Coralogix

Service Health & Investigation

Coralogix is an observability platform that helps engineering teams monitor the health of their applications in real time.
The goal of this project was to give users an immediate and intuitive understanding of their system’s health, reducing time to identify issues.

My Role

Solo:

Product designer

User Research

UX

UI

Engineers face high cognitive load when diagnosing issues across fragmented views, struggling to determine whether failures originate in their own service or elsewhere, leading to slower decisions and reduced confidence.

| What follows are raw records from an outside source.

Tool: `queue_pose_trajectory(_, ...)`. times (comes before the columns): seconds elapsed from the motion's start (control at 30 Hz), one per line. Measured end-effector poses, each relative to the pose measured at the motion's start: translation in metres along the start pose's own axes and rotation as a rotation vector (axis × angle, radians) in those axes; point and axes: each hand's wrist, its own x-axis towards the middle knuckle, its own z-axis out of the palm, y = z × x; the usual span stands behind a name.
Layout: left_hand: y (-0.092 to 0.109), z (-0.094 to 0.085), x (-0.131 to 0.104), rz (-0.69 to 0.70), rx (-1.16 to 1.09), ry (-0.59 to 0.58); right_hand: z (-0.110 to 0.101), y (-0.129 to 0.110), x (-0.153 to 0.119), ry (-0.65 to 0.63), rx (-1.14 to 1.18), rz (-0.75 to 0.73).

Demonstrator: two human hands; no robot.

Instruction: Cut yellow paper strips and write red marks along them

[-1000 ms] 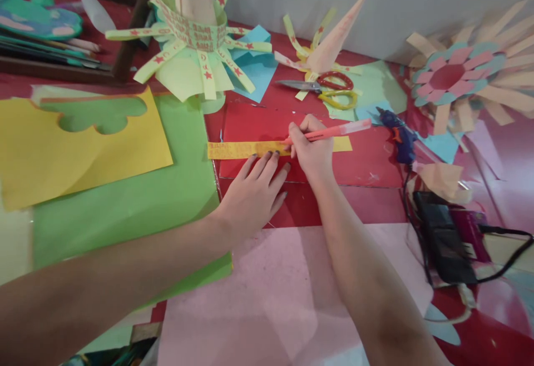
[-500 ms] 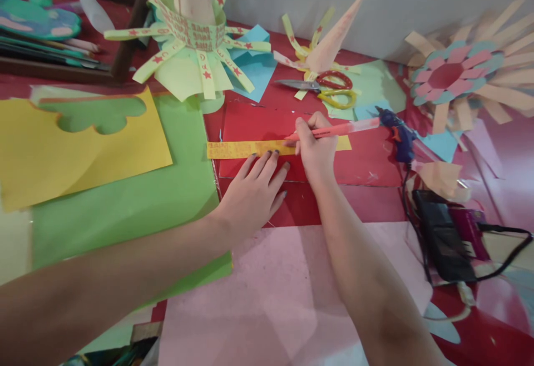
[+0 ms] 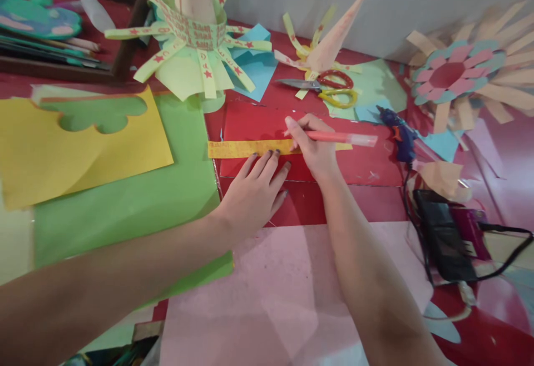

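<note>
Red tabletop [image 3: 301, 206]: brown tray [image 3: 128, 38] holds slim sticks [image 3: 54, 52]; right fingers [image 3: 301, 132] grip pen [image 3: 346, 138]

Left hand [image 3: 252, 202] laid palm down, right hand [image 3: 317, 149] curled in a writing grip.
From my remote seat I see both bare arms reaching forward: my left forearm [image 3: 125, 263] slants in from the left edge, its fingers [image 3: 262, 167] slightly spread and pointing away, the thumb [image 3: 277, 203] out to the side. My right forearm [image 3: 371, 268] rises from the lower right, that hand near the left one but not touching it.
</note>
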Motion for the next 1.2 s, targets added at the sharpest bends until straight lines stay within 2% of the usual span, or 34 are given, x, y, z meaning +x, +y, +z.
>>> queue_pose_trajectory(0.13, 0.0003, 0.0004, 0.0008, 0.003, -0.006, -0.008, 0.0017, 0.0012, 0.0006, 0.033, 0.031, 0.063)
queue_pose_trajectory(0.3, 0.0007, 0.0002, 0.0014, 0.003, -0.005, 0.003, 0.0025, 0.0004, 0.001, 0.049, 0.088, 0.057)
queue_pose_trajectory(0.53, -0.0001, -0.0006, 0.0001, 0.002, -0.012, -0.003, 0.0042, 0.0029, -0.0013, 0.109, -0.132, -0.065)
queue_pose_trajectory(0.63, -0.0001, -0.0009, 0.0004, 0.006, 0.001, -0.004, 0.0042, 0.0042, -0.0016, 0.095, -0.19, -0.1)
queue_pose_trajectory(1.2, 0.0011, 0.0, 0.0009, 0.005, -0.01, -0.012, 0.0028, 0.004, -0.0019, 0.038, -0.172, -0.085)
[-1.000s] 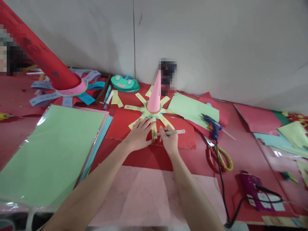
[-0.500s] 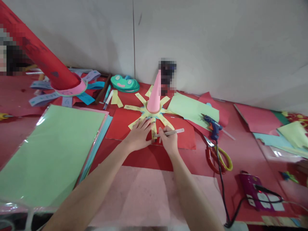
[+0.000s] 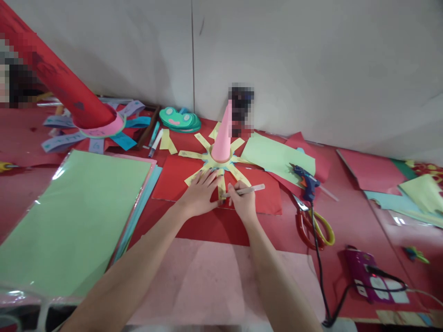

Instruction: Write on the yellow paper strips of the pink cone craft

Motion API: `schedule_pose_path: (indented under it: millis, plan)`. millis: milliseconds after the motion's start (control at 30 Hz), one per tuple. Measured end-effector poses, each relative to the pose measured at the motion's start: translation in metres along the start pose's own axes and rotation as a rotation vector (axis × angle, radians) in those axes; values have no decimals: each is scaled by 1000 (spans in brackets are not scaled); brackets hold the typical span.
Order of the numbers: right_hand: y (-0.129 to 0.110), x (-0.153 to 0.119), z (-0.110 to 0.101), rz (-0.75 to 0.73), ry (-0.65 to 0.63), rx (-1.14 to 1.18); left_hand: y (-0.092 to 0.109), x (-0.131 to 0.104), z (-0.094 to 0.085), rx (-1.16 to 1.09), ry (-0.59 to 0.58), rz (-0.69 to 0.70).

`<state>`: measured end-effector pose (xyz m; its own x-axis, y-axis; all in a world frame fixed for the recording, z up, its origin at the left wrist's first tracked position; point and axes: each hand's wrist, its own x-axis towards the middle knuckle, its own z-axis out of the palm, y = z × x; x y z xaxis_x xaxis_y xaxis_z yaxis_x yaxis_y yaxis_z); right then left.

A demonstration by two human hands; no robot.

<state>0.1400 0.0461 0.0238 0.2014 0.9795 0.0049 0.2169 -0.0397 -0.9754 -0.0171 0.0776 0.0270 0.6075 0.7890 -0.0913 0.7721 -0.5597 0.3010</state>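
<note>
My right hand (image 3: 243, 201) grips a pale pen (image 3: 252, 189), its tip at a yellow paper strip (image 3: 222, 184). Spread flat, my left hand (image 3: 198, 195) presses beside that strip on the lower edge of a paper craft. Yellow strips fan out from the craft's round base, and a pink paper cone (image 3: 222, 140) stands upright in its middle. Underneath lies a red card (image 3: 266, 193). Small marks show on some strips; too small to read.
To the right are a blue glue gun (image 3: 309, 183) with a cord, scissors (image 3: 320, 230) and a purple box (image 3: 367, 272). Left lie green paper sheets (image 3: 79, 216) and a red tube (image 3: 69, 83) with paper strips around its base. Green frog cutouts (image 3: 180, 121) sit by the wall.
</note>
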Motion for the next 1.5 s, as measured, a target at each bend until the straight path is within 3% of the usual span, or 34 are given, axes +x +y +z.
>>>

Understanding investigation patterns

I observed 12 engineers during active incident responses and mapped their navigation patterns. The analysis revealed three critical friction points:

Signal clarity
Teams monitored only 15-20% of available metrics, but couldn't filter noise effectively

Ownership clarity40% of investigation time was spent identifying which team owned each failing service

Faster decisions
Engineers made a lot of context switches per investigation, resetting understanding each time

Introducing the health concept

We created a unified health model that organizes services from worst to best health, eliminating the need to scan across multiple metrics manually. This single view surfaces critical issues immediately.
MacBook mockup

Dependency visualization

The dependency map shows upstream and downstream relationships directly within the service context. Engineers see which services could be causing failures without switching to a separate diagram view.
"Who is responsible for these errors?"
Dashboard mockup

Timeline as investigation entry point, no tab switching

Tabs were eliminated entirely. The timeline became the primary entry point, showing event history and health changes over time. All investigation layers are accessible through contextual navigation, preserving state as engineers move between views.

Investigation time
reduced from hours to minutes

Engineers reported faster identification of failing services and clearer understanding of system health.
The unified context reduced cognitive load during incidents and improved confidence in decision-making under pressure.

"I can finally trace a problem end-to-end without losing track of where I was. The interface guides me to the answer instead of making me hunt for it."